Em Portugal, a sardinha ibérica pode passar a ter o selo de sustentabilidade do Marine Stewardship Council (MSC), após ter recuperado a certificação em 2025. O objetivo é identificar sardinha certificada entre o pescado disponível, especialmente nos Santos Populares de 2026.

A recuperação da certificação ocorreu após uma década de mudanças na gestão de stocks.
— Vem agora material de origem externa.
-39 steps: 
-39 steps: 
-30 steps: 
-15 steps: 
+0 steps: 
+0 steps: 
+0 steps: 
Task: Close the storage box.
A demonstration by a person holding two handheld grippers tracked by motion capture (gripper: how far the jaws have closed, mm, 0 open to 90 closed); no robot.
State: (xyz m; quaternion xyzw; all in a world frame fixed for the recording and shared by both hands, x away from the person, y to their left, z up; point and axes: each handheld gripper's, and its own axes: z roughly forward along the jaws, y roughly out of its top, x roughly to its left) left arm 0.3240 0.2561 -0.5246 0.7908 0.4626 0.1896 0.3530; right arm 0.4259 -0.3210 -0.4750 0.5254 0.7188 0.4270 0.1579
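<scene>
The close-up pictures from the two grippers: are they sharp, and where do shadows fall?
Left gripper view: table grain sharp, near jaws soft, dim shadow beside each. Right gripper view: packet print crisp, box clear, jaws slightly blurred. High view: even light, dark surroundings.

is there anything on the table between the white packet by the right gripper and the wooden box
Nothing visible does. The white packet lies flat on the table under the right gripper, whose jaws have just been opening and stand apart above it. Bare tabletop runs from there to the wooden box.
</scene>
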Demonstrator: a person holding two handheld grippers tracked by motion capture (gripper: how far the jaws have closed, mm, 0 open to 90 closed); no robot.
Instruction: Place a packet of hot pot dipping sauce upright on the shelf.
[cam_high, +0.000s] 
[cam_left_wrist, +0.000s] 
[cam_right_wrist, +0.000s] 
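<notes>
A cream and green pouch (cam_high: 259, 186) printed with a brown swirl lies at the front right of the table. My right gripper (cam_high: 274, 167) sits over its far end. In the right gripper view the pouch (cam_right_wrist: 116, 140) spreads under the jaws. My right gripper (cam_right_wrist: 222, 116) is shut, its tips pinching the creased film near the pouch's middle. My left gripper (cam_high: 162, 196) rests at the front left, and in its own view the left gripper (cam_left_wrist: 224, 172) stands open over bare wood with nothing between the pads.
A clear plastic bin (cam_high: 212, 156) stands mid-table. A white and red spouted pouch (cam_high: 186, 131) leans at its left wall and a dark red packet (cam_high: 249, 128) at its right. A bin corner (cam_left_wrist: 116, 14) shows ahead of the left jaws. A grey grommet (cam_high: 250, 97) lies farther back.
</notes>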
A sardinha ibérica tinha perdido o selo azul MSC em 2014, com o restabelecimento formal da certificação no ano passado. A MSC confirma o avanço e a aposta na rastreabilidade.

A sardinha fresca em Portugal não é apenas de origem nacional: a certificação é ibérica e parte da oferta pode vir de Espanha, principalmente do Norte. No entanto, é essencial garantir que não haja mistura com pescarias não certificadas, para manter a cadeia de custódia.

Sinalização de mercado e eventos

A MSC esteve em Lisboa para a apresentação da Semana Mar para Sempre, entre 2 e 8 de Março, com foco na pesca sustentável e na conservação da biodiversidade marinha. Dados da MSC indicam que cerca de 35% das pescas estão em exploração biologicamente insustentável.

Em Portugal, existem 450 produtos com o selo azul MSC e mais de 30 marcas utilizam-no. Entre 2024 e 2025 foram comercializadas 16 mil toneladas com o selo, representando 3% a 4% do pescado consumido no país, que totaliza cerca de 600 mil toneladas por ano.

Rastreabilidade e logística de venda

A rastreabilidade é mais desafiadora no caso do peixe fresco, com necessidade de provas da origem e do percurso desde a captura até ao prato. Para a sardinha fresca, a cadeia de custódia precisa de maior validação em todas as fases.

Há dois grandes grupos de retalho a competir pela venda de sardinha com selo MSC, com a expectativa de disponibilização de sardinha fresca MSC no Verão. A Docapesca desempenha um papel de suporte à rastreabilidade desde o desembarque até à venda.

Perspetivas e objetivos

O objetivo da MSC é que, até 2030, um terço das capturas globais sejam sustentáveis; hoje, a estimativa ronda os 16%. Em Portugal, cerca de 28% do pescado é certificado, com parte significativa vindo de mercados de exportação para conservas com selos MSC.

O reconhecimento do selo MSC entre consumidores nacionais já chega a 42%, com a meta de atingir 50% até 2030. Entre os que identificam o selo, 78% sabem que está relacionado com pescarias certificadas, segundo dados da MSC.